<<<<

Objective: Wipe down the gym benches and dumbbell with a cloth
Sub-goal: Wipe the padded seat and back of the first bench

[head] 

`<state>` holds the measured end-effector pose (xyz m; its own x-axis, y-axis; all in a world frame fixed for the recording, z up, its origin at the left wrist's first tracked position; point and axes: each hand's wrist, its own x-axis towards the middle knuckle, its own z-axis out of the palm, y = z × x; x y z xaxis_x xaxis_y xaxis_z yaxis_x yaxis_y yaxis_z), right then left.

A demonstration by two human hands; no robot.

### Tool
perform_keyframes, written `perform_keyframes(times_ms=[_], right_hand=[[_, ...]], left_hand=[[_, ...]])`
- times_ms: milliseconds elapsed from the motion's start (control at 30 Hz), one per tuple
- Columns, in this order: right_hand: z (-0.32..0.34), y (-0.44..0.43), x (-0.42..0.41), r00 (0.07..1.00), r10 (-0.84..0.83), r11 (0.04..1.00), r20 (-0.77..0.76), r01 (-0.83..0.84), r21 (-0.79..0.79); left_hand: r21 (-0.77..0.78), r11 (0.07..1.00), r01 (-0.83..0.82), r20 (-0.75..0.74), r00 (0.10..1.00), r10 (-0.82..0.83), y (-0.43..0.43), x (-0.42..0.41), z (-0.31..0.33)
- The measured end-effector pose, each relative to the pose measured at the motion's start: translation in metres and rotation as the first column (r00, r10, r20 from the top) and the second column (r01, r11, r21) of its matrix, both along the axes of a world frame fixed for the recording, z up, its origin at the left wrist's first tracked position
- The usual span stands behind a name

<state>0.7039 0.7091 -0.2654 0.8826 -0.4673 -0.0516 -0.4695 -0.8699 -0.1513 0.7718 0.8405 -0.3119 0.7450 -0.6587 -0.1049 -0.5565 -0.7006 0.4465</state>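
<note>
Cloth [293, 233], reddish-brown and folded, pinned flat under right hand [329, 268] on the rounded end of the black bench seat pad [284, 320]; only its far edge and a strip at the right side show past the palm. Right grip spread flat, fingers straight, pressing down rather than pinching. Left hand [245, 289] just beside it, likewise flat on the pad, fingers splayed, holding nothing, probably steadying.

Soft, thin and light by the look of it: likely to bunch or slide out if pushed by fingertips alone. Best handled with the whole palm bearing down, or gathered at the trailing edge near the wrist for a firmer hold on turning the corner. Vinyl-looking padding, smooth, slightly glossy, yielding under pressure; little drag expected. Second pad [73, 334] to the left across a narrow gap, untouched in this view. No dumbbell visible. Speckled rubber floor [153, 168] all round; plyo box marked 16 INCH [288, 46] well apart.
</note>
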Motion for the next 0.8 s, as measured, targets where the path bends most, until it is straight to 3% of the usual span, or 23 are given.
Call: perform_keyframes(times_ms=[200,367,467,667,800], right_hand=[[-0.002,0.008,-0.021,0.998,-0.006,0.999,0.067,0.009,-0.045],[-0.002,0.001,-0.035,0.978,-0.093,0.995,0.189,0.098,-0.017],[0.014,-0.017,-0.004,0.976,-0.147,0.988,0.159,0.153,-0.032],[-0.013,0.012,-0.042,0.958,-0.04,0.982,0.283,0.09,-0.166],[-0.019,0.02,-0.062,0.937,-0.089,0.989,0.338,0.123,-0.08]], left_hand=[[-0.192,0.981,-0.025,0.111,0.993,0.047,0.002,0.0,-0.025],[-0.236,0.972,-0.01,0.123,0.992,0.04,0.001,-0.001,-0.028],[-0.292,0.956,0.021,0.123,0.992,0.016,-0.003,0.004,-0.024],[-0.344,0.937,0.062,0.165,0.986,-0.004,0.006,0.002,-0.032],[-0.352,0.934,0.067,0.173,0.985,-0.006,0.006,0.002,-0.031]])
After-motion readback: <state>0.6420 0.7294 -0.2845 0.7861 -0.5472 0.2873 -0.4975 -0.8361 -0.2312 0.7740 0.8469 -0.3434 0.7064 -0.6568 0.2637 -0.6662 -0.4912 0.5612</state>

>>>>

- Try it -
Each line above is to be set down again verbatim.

- Task result -
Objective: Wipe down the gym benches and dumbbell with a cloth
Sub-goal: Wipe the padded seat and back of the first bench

[head] 

`<state>` holds the measured end-effector pose (xyz m; its own x-axis, y-axis; all in a world frame fixed for the recording, z up, its origin at the left wrist's first tracked position; point and axes: each hand's wrist, its own x-axis towards the middle knuckle, its own z-axis out of the palm, y = z × x; x y z xaxis_x xaxis_y xaxis_z yaxis_x yaxis_y yaxis_z), right then left.

A demonstration by two human hands; no robot.

### Tool
perform_keyframes, written `perform_keyframes(times_ms=[_], right_hand=[[_, ...]], left_hand=[[_, ...]])`
- times_ms: milliseconds elapsed from the motion's start (control at 30 Hz), one per tuple
- Columns, in this order: right_hand: z (-0.32..0.34), y (-0.44..0.43), x (-0.42..0.41), r00 (0.07..1.00), r10 (-0.84..0.83), r11 (0.04..1.00), r20 (-0.77..0.76), r01 (-0.83..0.84), r21 (-0.79..0.79); left_hand: r21 (-0.77..0.78), r11 (0.07..1.00), r01 (-0.83..0.82), r20 (-0.75..0.74), r00 (0.10..1.00), r10 (-0.82..0.83), y (-0.43..0.43), x (-0.42..0.41), z (-0.31..0.33)
- The measured end-effector pose, each relative to the pose measured at the motion's start: translation in metres and rotation as the first column (r00, r10, r20 from the top) and the second column (r01, r11, r21) of its matrix, both along the axes of a world frame fixed for the recording, z up, its origin at the left wrist's first tracked position
- The usual span stands behind a name

<state>0.7039 0.7091 -0.2654 0.8826 -0.4673 -0.0516 -0.4695 -0.8699 -0.1513 0.7718 0.8405 -0.3119 0.7450 -0.6587 -0.1049 -0.5565 -0.7006 0.4465</state>
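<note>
Cloth [293, 233], reddish-brown and folded, pinned flat under right hand [329, 268] on the rounded end of the black bench seat pad [284, 320]; only its far edge and a strip at the right side show past the palm. Right grip spread flat, fingers straight, pressing down rather than pinching. Left hand [245, 289] just beside it, likewise flat on the pad, fingers splayed, holding nothing, probably steadying.

Soft, thin and light by the look of it: likely to bunch or slide out if pushed by fingertips alone. Best handled with the whole palm bearing down, or gathered at the trailing edge near the wrist for a firmer hold on turning the corner. Vinyl-looking padding, smooth, slightly glossy, yielding under pressure; little drag expected. Second pad [73, 334] to the left across a narrow gap, untouched in this view. No dumbbell visible. Speckled rubber floor [153, 168] all round; plyo box marked 16 INCH [288, 46] well apart.
</note>
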Motion for the next 0.8 s, as measured, targets where the path bends most, until it is straight to 3% of the usual span, or 23 are given.
Call: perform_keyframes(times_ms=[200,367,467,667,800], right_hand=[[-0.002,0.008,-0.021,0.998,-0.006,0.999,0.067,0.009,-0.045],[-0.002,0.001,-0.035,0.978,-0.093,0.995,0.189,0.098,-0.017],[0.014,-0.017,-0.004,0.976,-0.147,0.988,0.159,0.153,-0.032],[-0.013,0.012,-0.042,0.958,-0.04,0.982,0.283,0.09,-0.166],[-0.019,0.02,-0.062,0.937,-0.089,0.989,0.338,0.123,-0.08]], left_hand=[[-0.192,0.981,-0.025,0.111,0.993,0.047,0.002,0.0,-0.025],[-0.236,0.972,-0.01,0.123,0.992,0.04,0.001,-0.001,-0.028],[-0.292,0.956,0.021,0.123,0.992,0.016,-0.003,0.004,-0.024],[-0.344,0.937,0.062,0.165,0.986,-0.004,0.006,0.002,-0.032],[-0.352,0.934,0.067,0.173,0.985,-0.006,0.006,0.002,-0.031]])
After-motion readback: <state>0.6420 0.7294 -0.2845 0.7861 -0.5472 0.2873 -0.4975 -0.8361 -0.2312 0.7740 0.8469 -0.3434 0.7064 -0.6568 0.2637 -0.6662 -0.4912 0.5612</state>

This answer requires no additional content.